We all know that the GPU in modern computers is essentially responsible for everything you see on your screen. Both Windows Vista and 7 can use the GPU to render the desktop, taking advantage of 3D acceleration features to provide smooth window movement, transparency, and other visual effects. Naturally, the 3D graphics in games, educational titles, and such are all rendered by the GPU.
Modern GPUs even have special video processing units that decode, scale, and de-interlace the most popular video formats, improving quality and reducing CPU load and power consumption. GPUs are even starting to be used as highly parallel processors to do certain very math-heavy tasks much faster than the CPU, though this technology is in its infancy.
But beyond that, it gets a little confusing. There are dozens of brand names and model numbers out there, and a whole alphabet soup of buzzwords and acronyms that seem specifically designed to confuse the average customer. Let’s discuss some common graphics-related terms and what you should look for when shopping for a graphics card (or choosing which graphics card should be in your next computer or notebook).
Nvidia, ATI, and Intel
Today, there are three major players in the graphics market. There’s Nvidia, a company that focuses almost entirely on graphics products. A few years ago the CPU and chipset maker AMD bought Canadian graphics developer and Nvidia competitor ATI. You’ll still see the ATI brand quite often; AMD kept it around for their graphics division. Finally there’s Intel, which currently only makes integrated graphics products built into the motherboard chipsets for their processors.

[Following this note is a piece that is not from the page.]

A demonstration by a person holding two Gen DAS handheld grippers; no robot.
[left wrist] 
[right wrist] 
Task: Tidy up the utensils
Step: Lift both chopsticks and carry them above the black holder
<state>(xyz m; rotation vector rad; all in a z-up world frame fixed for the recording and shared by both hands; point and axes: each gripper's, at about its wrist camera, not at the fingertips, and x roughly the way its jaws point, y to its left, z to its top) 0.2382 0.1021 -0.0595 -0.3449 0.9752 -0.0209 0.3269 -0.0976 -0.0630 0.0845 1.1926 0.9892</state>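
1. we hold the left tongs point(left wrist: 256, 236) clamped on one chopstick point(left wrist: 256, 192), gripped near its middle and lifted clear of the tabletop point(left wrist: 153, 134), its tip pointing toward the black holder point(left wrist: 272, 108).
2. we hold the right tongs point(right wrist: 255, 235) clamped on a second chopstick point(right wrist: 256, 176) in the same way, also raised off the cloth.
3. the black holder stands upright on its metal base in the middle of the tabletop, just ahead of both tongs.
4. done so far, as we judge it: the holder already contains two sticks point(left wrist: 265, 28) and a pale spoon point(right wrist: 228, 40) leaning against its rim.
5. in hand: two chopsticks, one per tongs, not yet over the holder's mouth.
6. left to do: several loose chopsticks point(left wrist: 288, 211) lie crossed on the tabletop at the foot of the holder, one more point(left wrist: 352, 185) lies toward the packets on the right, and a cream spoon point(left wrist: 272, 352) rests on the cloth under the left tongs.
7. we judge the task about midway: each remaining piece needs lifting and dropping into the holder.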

Soon, Intel will start shipping processors with graphics integrated right into the CPU. There are other graphics companies out there, but they either focus on devices like cell phones or have such a tiny piece of the market that they’re not worth bringing up.
Which one should you use? This is a point of much contention among graphics fans and gamers. To be honest, Nvidia and ATI/AMD both make excellent products and have drivers that are, on the whole and over time, roughly comparable in terms of stability. If you want a discrete graphics card, you should pick whichever one is best at the price you want.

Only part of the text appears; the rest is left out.